## About this exercise
Repeat the material below. Keep every line exactly as written.

-*-

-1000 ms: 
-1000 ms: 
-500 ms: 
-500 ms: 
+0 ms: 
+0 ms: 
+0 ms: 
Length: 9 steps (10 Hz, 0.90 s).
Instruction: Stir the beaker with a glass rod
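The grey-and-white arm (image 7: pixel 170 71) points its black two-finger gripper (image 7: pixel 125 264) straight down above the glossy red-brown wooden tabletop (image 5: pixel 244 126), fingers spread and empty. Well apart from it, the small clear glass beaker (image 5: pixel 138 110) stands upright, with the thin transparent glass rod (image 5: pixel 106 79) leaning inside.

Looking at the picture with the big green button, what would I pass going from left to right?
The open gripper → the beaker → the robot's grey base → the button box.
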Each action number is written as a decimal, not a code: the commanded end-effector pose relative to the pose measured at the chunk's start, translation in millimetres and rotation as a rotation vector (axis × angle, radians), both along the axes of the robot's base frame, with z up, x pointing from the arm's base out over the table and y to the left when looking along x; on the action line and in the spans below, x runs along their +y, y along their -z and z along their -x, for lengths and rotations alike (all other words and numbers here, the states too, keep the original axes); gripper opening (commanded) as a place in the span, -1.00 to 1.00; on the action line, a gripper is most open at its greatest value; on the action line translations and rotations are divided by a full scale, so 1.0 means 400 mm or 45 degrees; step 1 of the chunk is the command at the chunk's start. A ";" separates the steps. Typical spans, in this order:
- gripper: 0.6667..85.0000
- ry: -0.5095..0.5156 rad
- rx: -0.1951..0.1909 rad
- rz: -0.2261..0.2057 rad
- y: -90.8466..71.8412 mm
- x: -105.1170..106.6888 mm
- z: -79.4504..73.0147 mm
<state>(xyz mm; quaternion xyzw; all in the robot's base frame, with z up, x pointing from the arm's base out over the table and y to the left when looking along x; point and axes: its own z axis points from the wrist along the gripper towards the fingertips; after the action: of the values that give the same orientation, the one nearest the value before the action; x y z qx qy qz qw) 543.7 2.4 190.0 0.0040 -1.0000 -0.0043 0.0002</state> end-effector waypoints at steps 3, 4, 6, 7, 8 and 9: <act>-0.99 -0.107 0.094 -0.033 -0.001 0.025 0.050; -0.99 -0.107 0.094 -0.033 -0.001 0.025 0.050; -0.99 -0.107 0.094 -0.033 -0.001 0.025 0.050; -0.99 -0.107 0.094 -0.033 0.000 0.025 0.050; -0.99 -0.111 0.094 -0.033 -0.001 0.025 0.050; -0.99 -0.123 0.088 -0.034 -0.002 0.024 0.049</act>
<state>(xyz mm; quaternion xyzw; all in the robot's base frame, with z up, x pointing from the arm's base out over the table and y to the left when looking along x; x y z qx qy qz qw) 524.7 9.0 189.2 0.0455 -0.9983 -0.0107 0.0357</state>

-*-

## The completed task
-1000 ms: 
-1000 ms: 
-500 ms: 
-500 ms: 
+0 ms: 
+0 ms: 
+0 ms: 
Length: 9 steps (10 Hz, 0.90 s).
Instruction: Stir the beaker with a glass rod
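The grey-and-white arm (image 7: pixel 170 71) points its black two-finger gripper (image 7: pixel 125 264) straight down above the glossy red-brown wooden tabletop (image 5: pixel 244 126), fingers spread and empty. Well apart from it, the small clear glass beaker (image 5: pixel 138 110) stands upright, with the thin transparent glass rod (image 5: pixel 106 79) leaning inside.

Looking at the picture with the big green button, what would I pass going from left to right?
The open gripper → the beaker → the robot's grey base → the button box.
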Each action number is written as a decimal, not a code: the commanded end-effector pose relative to the pose measured at the chunk's start, translation in millimetres and rotation as a rotation vector (axis × angle, radians), both along the axes of the robot's base frame, with z up, x pointing from the arm's base out over the table and y to the left when looking along x; on the action line and in the spans below, x runs along their +y, y along their -z and z along their -x, for lengths and rotations alike (all other words and numbers here, the states too, keep the original axes); gripper opening (commanded) as a place in the span, -1.00 to 1.00; on the action line, a gripper is most open at its greatest value; on the action line translations and rotations are divided by a full scale, so 1.0 means 400 mm or 45 degrees; step 1 of the chunk is the command at the chunk's start. A ";" separates the steps. Typical spans, in this order:
- gripper: 0.6667..85.0000
- ry: -0.5095..0.5156 rad
- rx: -0.1951..0.1909 rad
- rz: -0.2261..0.2057 rad
- y: -90.8466..71.8412 mm
- x: -105.1170..106.6888 mm
- z: -79.4504..73.0147 mm
<state>(xyz mm; quaternion xyzw; all in the robot's base frame, with z up, x pointing from the arm's base out over the table and y to the left when looking along x; point and axes: its own z axis points from the wrist along the gripper towards the fingertips; after the action: of the values that give the same orientation, the one nearest the value before the action; x y z qx qy qz qw) 543.7 2.4 190.0 0.0040 -1.0000 -0.0043 0.0002</state> end-effector waypoints at steps 3, 4, 6, 7, 8 and 9: <act>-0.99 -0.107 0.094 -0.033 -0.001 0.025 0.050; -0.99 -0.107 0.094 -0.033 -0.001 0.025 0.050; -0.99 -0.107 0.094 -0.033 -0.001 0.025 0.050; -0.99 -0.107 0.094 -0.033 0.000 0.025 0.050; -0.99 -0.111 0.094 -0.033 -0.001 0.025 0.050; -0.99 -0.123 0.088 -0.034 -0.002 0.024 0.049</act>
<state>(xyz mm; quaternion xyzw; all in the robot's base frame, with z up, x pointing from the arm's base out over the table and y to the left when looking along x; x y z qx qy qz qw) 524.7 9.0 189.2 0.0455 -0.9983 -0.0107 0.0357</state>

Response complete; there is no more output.